§ To do
Return all lines of the data in which the string "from" occurs.

§ Exercise data

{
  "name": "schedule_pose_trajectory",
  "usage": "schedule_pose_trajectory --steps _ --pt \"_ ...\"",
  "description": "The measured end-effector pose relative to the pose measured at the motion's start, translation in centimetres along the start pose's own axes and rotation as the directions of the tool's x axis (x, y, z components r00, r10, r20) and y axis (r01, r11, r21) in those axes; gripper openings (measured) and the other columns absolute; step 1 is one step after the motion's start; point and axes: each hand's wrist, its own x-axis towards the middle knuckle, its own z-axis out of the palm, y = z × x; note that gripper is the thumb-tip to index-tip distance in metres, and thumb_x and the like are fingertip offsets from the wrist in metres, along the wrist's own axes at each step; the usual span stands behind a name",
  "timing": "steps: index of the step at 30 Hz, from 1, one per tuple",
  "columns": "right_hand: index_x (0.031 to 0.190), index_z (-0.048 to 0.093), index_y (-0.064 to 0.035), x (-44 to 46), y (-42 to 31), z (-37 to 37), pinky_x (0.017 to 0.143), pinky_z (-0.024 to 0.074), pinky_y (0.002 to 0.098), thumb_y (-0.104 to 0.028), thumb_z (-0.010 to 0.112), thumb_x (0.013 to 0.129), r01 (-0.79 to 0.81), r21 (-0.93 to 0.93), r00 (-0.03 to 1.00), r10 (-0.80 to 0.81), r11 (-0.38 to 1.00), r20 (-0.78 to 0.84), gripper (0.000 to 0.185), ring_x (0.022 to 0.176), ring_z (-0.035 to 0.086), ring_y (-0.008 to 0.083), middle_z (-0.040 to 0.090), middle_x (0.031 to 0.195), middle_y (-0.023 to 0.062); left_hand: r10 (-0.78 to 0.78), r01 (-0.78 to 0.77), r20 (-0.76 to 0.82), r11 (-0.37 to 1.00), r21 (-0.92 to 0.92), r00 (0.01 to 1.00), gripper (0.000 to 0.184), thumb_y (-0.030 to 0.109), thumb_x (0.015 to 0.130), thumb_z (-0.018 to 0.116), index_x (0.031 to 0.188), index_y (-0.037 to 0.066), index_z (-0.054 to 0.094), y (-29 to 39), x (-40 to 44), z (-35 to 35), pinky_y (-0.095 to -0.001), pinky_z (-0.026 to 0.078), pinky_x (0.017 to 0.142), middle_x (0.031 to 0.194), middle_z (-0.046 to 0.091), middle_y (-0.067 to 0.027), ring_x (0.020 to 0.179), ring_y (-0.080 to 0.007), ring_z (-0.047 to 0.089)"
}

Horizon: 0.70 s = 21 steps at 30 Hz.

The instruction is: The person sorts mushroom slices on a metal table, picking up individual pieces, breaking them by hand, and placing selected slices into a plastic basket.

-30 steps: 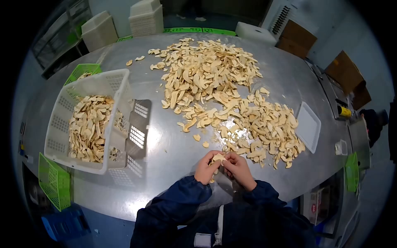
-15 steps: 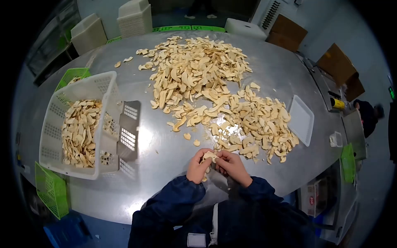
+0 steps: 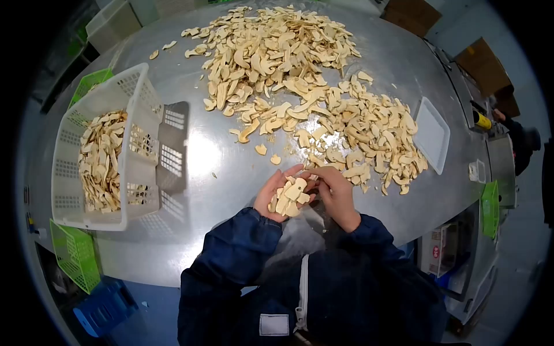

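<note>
My left hand (image 3: 266,197) is cupped palm up in front of my body, with several pale mushroom slices (image 3: 290,197) lying across the palm and fingers. One slice on top has a dark spot. Beside it, my right hand (image 3: 338,195) has thumb and fingers pinched together at the left fingertips; whether anything is between them is hidden. Beyond both hands spreads a large heap of sliced mushrooms (image 3: 271,63). A thinner layer of slices (image 3: 375,135) reaches towards the right hand.
At left on the steel table (image 3: 213,190) stands a white perforated basket (image 3: 128,155), partly filled with slices. A white tray (image 3: 431,135) lies at right. Green baskets (image 3: 75,254) sit by the left edge, above a blue crate (image 3: 104,305). Another person (image 3: 522,144) is at far right.
The left hand has turned palm up, bringing the handful of slices into sight. The right hand has shifted slightly away to the right. The camera view has tilted down.
</note>
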Motion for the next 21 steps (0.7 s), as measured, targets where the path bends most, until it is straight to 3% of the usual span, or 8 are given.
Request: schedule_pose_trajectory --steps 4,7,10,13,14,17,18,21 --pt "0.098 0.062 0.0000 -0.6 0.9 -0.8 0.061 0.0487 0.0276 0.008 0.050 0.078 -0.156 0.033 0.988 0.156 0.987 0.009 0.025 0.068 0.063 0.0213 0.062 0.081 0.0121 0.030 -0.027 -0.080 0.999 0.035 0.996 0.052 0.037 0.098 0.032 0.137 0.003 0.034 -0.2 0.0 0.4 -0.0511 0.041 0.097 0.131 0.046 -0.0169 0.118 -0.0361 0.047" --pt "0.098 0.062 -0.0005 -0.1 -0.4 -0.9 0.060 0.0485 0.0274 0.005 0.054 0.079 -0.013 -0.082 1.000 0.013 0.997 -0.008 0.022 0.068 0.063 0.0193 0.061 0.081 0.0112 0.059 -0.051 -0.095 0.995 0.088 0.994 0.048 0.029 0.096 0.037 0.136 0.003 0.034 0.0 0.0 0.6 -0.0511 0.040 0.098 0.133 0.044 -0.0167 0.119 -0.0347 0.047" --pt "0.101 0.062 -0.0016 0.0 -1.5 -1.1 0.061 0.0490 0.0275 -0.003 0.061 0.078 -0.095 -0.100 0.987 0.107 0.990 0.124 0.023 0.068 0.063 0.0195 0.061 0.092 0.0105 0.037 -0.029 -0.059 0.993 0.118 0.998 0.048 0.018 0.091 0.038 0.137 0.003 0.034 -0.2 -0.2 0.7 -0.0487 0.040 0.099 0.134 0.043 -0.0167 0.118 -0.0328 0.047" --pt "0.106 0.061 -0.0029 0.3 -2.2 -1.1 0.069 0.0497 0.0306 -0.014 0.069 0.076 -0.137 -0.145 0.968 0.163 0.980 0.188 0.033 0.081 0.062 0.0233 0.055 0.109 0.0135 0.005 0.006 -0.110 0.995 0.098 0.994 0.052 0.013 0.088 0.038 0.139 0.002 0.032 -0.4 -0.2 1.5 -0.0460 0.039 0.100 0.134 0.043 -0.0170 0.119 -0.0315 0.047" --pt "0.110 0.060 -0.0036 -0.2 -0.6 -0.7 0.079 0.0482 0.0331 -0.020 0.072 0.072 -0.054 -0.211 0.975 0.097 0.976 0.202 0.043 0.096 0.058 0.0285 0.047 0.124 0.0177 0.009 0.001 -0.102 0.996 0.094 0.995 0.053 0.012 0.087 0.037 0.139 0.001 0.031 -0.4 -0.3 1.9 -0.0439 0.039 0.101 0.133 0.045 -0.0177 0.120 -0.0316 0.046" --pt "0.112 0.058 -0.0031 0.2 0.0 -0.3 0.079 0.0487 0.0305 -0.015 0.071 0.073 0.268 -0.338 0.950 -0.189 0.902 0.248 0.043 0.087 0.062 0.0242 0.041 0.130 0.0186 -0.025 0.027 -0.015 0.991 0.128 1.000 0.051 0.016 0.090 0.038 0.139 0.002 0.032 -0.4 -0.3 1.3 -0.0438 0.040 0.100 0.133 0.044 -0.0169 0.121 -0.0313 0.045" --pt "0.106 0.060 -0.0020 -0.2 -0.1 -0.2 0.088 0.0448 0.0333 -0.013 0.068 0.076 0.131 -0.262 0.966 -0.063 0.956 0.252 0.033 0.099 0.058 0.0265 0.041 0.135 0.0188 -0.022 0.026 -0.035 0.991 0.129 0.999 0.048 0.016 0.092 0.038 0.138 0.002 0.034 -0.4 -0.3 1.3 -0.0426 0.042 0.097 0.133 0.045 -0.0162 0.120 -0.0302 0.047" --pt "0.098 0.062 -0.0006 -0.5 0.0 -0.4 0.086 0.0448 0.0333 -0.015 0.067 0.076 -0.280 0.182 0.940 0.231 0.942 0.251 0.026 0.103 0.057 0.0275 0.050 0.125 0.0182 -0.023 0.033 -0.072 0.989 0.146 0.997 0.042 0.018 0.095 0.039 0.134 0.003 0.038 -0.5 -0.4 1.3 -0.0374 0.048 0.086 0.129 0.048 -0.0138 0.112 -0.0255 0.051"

§ Exercise response
  "description": "The measured end-effector pose relative to the pose measured at the motion's start, translation in centimetres along the start pose's own axes and rotation as the directions of the tool's x axis (x, y, z components r00, r10, r20) and y axis (r01, r11, r21) in those axes; gripper openings (measured) and the other columns absolute; step 1 is one step after the motion's start; point and axes: each hand's wrist, its own x-axis towards the middle knuckle, its own z-axis out of the palm, y = z × x; note that gripper is the thumb-tip to index-tip distance in metres, and thumb_x and the like are fingertip offsets from the wrist in metres, along the wrist's own axes at each step; the usual span stands behind a name",
  "timing": "steps: index of the step at 30 Hz, from 1, one per tuple",

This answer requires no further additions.